Pesan di Padang Ilalang

Bagian 5
“Sebagian orang-orang tua di kampung ini ternyata masih mengenaliku. Karena ketika kecil aku pernah tinggal di kampung ini sewaktu Mamaku masih menumpang tinggal di rumah kakekku dan berjuang seorang diri. Sementara Papa bekerja di seberang lautan, dan mulai jarang pulang. Orang-orang bilang ia mempunyai istri lagi di seberang, tapi aku tak peduli. Toh, mereka tak pernah benar-benar ada untukku, jadi aku telah membuang jauh-jauh rasa kehilanganku sejak kecil. Namun, meski sekarang Papa dan Mama telah resmi berpisah, Papa masih sering berkirim kabar dan sekadar menanyakan keadaanku (yah—whatever!). Kini, setelah mapan, Mama telah mampu membeli rumah sendiri di komplek perumahan mewah di kota. Dan di sanalah aku tinggal sejak kelas 6 SD hingga sekarang.

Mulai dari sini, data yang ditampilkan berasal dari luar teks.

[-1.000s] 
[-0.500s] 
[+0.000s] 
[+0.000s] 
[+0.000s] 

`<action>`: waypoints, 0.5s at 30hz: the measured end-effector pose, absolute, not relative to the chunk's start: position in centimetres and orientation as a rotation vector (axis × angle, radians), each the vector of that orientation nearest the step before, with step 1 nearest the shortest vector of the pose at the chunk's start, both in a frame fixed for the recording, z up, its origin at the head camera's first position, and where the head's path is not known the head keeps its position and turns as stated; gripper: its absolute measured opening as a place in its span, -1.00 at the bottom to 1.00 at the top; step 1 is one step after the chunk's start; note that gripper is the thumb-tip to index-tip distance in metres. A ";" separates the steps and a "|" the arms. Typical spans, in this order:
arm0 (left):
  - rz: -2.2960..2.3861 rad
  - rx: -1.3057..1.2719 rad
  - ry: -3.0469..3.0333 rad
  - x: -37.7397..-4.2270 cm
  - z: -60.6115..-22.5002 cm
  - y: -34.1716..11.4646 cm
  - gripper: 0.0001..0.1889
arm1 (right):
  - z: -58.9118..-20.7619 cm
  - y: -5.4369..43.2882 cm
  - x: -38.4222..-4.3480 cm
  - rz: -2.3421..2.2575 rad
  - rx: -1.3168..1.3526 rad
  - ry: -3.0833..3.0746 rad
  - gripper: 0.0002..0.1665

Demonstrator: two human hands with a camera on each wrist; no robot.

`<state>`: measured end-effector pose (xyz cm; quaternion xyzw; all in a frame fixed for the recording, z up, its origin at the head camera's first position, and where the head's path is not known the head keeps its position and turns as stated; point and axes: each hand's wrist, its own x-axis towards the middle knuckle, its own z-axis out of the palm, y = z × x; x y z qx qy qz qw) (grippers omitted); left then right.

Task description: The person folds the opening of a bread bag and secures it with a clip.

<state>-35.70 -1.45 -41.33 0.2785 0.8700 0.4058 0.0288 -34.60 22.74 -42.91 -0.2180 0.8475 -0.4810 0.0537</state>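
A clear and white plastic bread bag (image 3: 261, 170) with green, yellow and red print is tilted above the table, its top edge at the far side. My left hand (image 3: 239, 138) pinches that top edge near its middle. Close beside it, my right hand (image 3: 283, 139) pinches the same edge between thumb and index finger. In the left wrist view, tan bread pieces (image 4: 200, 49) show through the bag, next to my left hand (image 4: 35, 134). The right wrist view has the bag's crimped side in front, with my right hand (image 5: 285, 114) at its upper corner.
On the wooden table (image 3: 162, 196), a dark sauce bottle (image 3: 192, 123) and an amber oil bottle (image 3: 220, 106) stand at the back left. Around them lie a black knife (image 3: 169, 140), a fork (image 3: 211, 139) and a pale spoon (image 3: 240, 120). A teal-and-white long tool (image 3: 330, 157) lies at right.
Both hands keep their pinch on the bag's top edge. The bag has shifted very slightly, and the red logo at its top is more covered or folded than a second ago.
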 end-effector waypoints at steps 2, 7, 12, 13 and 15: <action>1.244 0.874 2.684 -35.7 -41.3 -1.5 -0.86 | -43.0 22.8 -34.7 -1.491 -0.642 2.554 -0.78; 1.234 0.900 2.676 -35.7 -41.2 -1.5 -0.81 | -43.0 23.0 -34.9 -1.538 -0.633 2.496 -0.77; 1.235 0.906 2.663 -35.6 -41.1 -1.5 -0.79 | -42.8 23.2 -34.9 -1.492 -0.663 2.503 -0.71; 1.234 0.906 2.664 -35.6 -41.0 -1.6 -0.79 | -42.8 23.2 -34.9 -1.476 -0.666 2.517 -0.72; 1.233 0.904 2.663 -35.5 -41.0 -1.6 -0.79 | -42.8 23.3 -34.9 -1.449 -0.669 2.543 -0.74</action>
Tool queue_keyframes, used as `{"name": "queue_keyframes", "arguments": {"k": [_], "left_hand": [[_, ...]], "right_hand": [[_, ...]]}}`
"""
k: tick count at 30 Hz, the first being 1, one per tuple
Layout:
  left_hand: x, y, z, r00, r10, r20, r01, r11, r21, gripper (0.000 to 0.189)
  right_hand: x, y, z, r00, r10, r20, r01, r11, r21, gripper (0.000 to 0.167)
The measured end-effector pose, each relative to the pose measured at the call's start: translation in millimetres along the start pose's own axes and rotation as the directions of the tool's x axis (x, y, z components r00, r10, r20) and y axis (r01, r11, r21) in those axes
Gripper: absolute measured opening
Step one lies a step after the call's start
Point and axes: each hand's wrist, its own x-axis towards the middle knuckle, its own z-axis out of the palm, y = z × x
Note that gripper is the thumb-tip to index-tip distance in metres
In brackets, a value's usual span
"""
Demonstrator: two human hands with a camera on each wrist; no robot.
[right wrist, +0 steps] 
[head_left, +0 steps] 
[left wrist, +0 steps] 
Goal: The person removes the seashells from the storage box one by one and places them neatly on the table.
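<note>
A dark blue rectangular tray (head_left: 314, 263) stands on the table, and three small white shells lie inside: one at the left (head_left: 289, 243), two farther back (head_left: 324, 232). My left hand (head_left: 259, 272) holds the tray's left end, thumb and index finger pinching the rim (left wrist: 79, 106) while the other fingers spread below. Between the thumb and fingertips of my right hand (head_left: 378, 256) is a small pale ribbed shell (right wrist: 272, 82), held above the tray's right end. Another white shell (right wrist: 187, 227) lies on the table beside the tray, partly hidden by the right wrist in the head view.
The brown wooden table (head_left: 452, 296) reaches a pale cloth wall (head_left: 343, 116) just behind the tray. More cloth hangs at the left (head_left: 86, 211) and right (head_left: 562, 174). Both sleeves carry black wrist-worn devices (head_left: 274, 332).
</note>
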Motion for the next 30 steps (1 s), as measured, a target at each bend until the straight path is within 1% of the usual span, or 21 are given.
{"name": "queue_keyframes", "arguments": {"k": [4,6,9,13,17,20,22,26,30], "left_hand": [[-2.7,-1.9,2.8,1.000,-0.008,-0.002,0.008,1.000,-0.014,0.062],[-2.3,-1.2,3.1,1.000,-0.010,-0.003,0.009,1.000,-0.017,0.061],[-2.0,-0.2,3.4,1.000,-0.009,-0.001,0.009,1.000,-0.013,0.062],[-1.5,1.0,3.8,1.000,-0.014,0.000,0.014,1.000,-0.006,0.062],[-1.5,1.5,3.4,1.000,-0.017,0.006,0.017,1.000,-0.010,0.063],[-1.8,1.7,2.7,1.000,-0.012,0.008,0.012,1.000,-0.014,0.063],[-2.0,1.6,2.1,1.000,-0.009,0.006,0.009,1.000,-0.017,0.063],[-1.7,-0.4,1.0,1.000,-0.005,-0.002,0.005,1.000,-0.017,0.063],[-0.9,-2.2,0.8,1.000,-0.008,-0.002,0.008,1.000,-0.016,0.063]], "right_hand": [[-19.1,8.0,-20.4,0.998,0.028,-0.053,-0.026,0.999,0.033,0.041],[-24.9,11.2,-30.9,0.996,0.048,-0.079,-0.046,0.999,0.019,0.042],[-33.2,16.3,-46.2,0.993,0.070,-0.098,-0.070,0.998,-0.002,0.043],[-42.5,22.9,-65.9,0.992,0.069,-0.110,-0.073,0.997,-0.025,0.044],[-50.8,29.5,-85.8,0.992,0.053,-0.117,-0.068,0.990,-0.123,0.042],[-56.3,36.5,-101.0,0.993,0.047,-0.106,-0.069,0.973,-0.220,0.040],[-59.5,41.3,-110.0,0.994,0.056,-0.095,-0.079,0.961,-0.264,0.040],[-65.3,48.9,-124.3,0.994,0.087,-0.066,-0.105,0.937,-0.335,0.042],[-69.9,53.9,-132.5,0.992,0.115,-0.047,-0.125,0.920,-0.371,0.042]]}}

“Oke, cukup bercerita tentang masa kecilku. Kembali ke ceritaku, sudah berjam-jam lamanya kami mengerjakan proyekku, dan mereka semua, para penduduk kampung, masih tetap memperhatikan kami dengan khusyuk bagiamana kami mengukur, mengamati, membandingkan, mengukur lagi, mengamati lagi, lalu membandingkan lagi hasil yang telah kami capai dengan pola crop circle yang tercetak di atas kertas. Sebelumnya sudah kukatakan bukan, rasanya sungguh melelahkan bekerja di tengah panas terik seperti ini. Tapi selain itu, aku juga merasa bahagia dengan apa yang sejauh ini kami kerjakan. Sembari menyesap air mineral dalam botol yang kubawa kurasakan pandanganku mulai berkunang-kunang. Terik matahari kian garang menyorot, menampakkan siluet enam tubuh pemuda yang berdiri kepayahan dan bersimbah peluh di atas hamparan ilalang yang pitak dan mulai menampakkan jajaran bentuk simetrisnya dengan anggun.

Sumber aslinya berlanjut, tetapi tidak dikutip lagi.